§ Task directions
Copy out the records that appear below, exactly as each one reads.

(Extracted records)
»»

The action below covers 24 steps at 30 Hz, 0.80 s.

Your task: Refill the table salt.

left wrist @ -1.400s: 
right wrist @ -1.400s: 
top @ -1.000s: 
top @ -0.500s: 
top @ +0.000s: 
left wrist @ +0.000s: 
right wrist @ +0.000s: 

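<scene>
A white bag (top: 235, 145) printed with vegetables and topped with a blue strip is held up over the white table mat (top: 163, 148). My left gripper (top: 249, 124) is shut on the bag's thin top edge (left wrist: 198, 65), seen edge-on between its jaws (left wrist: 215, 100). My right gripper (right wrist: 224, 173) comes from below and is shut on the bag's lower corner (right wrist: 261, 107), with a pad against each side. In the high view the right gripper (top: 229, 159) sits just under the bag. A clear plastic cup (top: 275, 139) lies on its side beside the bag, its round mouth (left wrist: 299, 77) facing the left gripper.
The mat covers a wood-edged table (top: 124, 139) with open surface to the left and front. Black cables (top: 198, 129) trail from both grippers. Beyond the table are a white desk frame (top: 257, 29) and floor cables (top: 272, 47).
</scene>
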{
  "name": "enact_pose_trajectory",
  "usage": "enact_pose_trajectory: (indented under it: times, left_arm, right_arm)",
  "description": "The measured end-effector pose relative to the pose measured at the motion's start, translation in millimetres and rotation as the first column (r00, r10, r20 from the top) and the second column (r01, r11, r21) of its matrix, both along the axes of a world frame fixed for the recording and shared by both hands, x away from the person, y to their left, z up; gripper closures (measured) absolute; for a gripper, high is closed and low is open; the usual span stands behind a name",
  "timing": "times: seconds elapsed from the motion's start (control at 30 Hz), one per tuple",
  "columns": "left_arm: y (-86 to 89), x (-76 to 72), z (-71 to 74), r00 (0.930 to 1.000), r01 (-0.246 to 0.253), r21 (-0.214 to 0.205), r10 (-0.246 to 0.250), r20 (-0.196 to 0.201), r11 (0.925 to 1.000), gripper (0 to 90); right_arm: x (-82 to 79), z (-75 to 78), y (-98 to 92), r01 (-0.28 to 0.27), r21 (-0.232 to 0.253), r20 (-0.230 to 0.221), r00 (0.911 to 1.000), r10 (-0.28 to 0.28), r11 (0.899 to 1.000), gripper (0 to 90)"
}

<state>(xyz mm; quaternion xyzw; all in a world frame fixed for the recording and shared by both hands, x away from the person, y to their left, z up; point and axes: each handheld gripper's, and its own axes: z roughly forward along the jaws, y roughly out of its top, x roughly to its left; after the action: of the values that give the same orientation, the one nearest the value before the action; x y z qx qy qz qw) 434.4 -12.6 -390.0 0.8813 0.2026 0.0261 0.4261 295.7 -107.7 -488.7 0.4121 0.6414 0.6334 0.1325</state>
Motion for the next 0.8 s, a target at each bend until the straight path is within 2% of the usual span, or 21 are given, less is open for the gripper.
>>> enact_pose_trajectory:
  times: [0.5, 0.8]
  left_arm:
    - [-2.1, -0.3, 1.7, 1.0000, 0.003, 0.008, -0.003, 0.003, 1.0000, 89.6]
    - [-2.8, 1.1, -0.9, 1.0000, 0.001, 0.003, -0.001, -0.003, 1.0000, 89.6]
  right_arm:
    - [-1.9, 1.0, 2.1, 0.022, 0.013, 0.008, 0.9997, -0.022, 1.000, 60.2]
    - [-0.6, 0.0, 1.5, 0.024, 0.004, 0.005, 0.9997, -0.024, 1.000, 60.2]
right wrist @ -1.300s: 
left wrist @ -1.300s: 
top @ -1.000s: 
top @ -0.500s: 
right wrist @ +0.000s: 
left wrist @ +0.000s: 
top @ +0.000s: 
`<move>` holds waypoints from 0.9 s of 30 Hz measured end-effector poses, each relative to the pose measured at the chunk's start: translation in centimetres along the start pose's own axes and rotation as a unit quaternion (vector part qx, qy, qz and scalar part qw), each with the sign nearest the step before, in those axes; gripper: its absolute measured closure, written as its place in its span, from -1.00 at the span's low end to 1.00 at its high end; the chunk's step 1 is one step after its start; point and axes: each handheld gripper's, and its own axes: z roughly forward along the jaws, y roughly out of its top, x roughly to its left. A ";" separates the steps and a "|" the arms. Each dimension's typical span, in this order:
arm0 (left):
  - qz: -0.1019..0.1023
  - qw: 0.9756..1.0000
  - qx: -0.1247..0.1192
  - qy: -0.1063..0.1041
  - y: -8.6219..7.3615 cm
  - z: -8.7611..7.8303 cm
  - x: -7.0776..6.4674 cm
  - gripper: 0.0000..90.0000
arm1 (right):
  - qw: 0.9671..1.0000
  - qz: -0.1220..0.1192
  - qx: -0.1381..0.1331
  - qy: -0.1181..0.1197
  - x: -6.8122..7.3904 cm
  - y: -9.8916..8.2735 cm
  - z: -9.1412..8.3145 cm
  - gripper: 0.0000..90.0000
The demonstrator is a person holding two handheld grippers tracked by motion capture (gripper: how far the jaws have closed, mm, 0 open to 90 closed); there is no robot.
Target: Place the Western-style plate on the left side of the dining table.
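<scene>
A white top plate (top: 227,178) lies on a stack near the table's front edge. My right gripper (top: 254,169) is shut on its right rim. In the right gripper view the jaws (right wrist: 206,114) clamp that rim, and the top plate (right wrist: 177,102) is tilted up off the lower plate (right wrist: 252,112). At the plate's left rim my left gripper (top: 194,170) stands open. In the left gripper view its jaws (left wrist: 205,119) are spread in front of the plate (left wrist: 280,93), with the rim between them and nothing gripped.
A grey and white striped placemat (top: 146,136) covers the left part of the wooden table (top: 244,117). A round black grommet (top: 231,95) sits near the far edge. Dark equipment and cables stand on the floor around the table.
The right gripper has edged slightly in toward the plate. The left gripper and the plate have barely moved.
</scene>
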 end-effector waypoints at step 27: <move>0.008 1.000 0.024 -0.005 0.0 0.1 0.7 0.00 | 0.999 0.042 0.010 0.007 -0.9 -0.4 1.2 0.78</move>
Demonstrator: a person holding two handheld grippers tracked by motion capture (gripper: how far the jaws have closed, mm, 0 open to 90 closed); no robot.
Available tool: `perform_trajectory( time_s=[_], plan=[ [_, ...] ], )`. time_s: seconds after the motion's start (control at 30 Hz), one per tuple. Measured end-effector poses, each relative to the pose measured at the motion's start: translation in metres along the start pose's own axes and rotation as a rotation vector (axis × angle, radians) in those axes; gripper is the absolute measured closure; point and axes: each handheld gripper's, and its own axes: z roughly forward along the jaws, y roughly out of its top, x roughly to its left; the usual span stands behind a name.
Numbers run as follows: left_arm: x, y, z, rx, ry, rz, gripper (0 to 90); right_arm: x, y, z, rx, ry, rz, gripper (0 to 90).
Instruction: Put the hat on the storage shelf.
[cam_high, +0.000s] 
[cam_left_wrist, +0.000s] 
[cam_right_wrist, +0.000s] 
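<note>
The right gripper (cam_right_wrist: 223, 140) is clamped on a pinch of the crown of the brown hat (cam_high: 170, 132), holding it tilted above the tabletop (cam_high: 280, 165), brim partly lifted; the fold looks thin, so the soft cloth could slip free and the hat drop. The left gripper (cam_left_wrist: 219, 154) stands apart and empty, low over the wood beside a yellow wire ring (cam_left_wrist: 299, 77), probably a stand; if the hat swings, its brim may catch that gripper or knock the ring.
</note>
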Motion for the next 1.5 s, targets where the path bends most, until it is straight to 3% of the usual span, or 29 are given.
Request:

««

§ Answer box
The action below covers 24 steps at 30 Hz, 0.80 s.

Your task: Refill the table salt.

left wrist @ -1.400s: 
right wrist @ -1.400s: 
top @ -1.000s: 
top @ -0.500s: 
top @ +0.000s: 
left wrist @ +0.000s: 
right wrist @ +0.000s: 

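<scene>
A white bag (top: 235, 145) printed with vegetables and topped with a blue strip is held up over the white table mat (top: 163, 148). My left gripper (top: 249, 124) is shut on the bag's thin top edge (left wrist: 198, 65), seen edge-on between its jaws (left wrist: 215, 100). My right gripper (right wrist: 224, 173) comes from below and is shut on the bag's lower corner (right wrist: 261, 107), with a pad against each side. In the high view the right gripper (top: 229, 159) sits just under the bag. A clear plastic cup (top: 275, 139) lies on its side beside the bag, its round mouth (left wrist: 299, 77) facing the left gripper.
The mat covers a wood-edged table (top: 124, 139) with open surface to the left and front. Black cables (top: 198, 129) trail from both grippers. Beyond the table are a white desk frame (top: 257, 29) and floor cables (top: 272, 47).
</scene>
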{
  "name": "enact_pose_trajectory",
  "usage": "enact_pose_trajectory: (indented under it: times, left_arm, right_arm)",
  "description": "The measured end-effector pose relative to the pose measured at the motion's start, translation in millimetres and rotation as the first column (r00, r10, r20 from the top) and the second column (r01, r11, r21) of its matrix, both along the axes of a world frame fixed for the recording and shared by both hands, x away from the person, y to their left, z up; gripper closures (measured) absolute; for a gripper, high is closed and low is open; the usual span stands behind a name",
  "timing": "times: seconds elapsed from the motion's start (control at 30 Hz), one per tuple",
  "columns": "left_arm: y (-86 to 89), x (-76 to 72), z (-71 to 74), r00 (0.930 to 1.000), r01 (-0.246 to 0.253), r21 (-0.214 to 0.205), r10 (-0.246 to 0.250), r20 (-0.196 to 0.201), r11 (0.925 to 1.000), gripper (0 to 90); right_arm: x (-82 to 79), z (-75 to 78), y (-98 to 92), r01 (-0.28 to 0.27), r21 (-0.232 to 0.253), r20 (-0.230 to 0.221), r00 (0.911 to 1.000), r10 (-0.28 to 0.28), r11 (0.899 to 1.000), gripper (0 to 90)"
}

<state>(xyz mm; quaternion xyzw; all in a world frame fixed for the recording and shared by both hands, x away from the person, y to their left, z up; point and axes: each handheld gripper's, and its own axes: z roughly forward along the jaws, y roughly out of its top, x roughly to its left; after the action: of the values that give the same orientation, the one nearest the value before the action; x y z qx qy qz qw) 434.4 -12.6 -390.0 0.8813 0.2026 0.0261 0.4261 295.7 -107.7 -488.7 0.4121 0.6414 0.6334 0.1325</state>
Motion for the next 0.8 s, a target at each bend until the straight path is within 2% of the usual span, or 21 are given, less is open for the gripper.
>>> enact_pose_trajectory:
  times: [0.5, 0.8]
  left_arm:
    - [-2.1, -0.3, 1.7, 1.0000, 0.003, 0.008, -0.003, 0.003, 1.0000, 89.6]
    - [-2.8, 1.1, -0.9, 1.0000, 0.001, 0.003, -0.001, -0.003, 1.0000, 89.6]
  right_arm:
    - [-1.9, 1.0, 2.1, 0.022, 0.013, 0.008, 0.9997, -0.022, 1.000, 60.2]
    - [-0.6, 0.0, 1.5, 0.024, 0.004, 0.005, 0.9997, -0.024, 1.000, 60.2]
right wrist @ -1.300s: 
left wrist @ -1.300s: 
top @ -1.000s: 
top @ -0.500s: 
right wrist @ +0.000s: 
left wrist @ +0.000s: 
top @ +0.000s: 
`<move>` holds waypoints from 0.9 s of 30 Hz measured end-effector poses, each relative to the pose measured at the chunk's start: translation in centimetres along the start pose's own axes and rotation as a unit quaternion (vector part qx, qy, qz and scalar part qw), each with the sign nearest the step before, in those axes; gripper: its absolute measured closure, written as its place in its span, from -1.00 at the span's low end to 1.00 at its high end; the chunk's step 1 is one step after its start; point and axes: each handheld gripper's, and its own axes: z roughly forward along the jaws, y roughly out of its top, x roughly to its left. A ";" separates the steps and a "|" the arms. Each dimension's typical span, in this order:
arm0 (left):
  - qz: -0.1019..0.1023
  - qw: 0.9756..1.0000
  - qx: -0.1247..0.1192
  - qy: -0.1063..0.1041
  - y: -8.6219..7.3615 cm
  - z: -8.7611..7.8303 cm
  - x: -7.0776..6.4674 cm
  - gripper: 0.0000..90.0000
arm1 (right):
  - qw: 0.9671..1.0000
  - qz: -0.1220..0.1192
  - qx: -0.1381..0.1331
  - qy: -0.1181..0.1197
  - x: -6.8122..7.3904 cm
  - y: -9.8916..8.2735 cm
  - z: -9.1412..8.3145 cm
  - gripper: 0.0000..90.0000
The demonstrator is a person holding two handheld grippers tracked by motion capture (gripper: how far the jaws have closed, mm, 0 open to 90 closed); there is no robot.
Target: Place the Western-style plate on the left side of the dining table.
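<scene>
A white top plate (top: 227,178) lies on a stack near the table's front edge. My right gripper (top: 254,169) is shut on its right rim. In the right gripper view the jaws (right wrist: 206,114) clamp that rim, and the top plate (right wrist: 177,102) is tilted up off the lower plate (right wrist: 252,112). At the plate's left rim my left gripper (top: 194,170) stands open. In the left gripper view its jaws (left wrist: 205,119) are spread in front of the plate (left wrist: 280,93), with the rim between them and nothing gripped.
A grey and white striped placemat (top: 146,136) covers the left part of the wooden table (top: 244,117). A round black grommet (top: 231,95) sits near the far edge. Dark equipment and cables stand on the floor around the table.
The right gripper has edged slightly in toward the plate. The left gripper and the plate have barely moved.
</scene>
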 end-effector waypoints at step 27: <move>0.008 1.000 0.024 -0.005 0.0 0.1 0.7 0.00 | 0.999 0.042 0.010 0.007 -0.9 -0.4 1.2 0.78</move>
Demonstrator: a person holding two handheld grippers tracked by motion capture (gripper: how far the jaws have closed, mm, 0 open to 90 closed); no robot.
Available tool: `perform_trajectory( time_s=[_], plan=[ [_, ...] ], )`. time_s: seconds after the motion's start (control at 30 Hz), one per tuple. Measured end-effector poses, each relative to the pose measured at the motion's start: translation in metres along the start pose's own axes and rotation as a rotation vector (axis × angle, radians) in those axes; gripper is the absolute measured closure; point and axes: each handheld gripper's, and its own axes: z roughly forward along the jaws, y roughly out of its top, x roughly to its left; the usual span stands behind a name.
Numbers run as follows: left_arm: x, y, z, rx, ry, rz, gripper (0 to 90); right_arm: x, y, z, rx, ry, rz, gripper (0 to 90).
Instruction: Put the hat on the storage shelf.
[cam_high, +0.000s] 
[cam_left_wrist, +0.000s] 
[cam_right_wrist, +0.000s] 
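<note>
The right gripper (cam_right_wrist: 223, 140) is clamped on a pinch of the crown of the brown hat (cam_high: 170, 132), holding it tilted above the tabletop (cam_high: 280, 165), brim partly lifted; the fold looks thin, so the soft cloth could slip free and the hat drop. The left gripper (cam_left_wrist: 219, 154) stands apart and empty, low over the wood beside a yellow wire ring (cam_left_wrist: 299, 77), probably a stand; if the hat swings, its brim may catch that gripper or knock the ring.
</note>
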Motion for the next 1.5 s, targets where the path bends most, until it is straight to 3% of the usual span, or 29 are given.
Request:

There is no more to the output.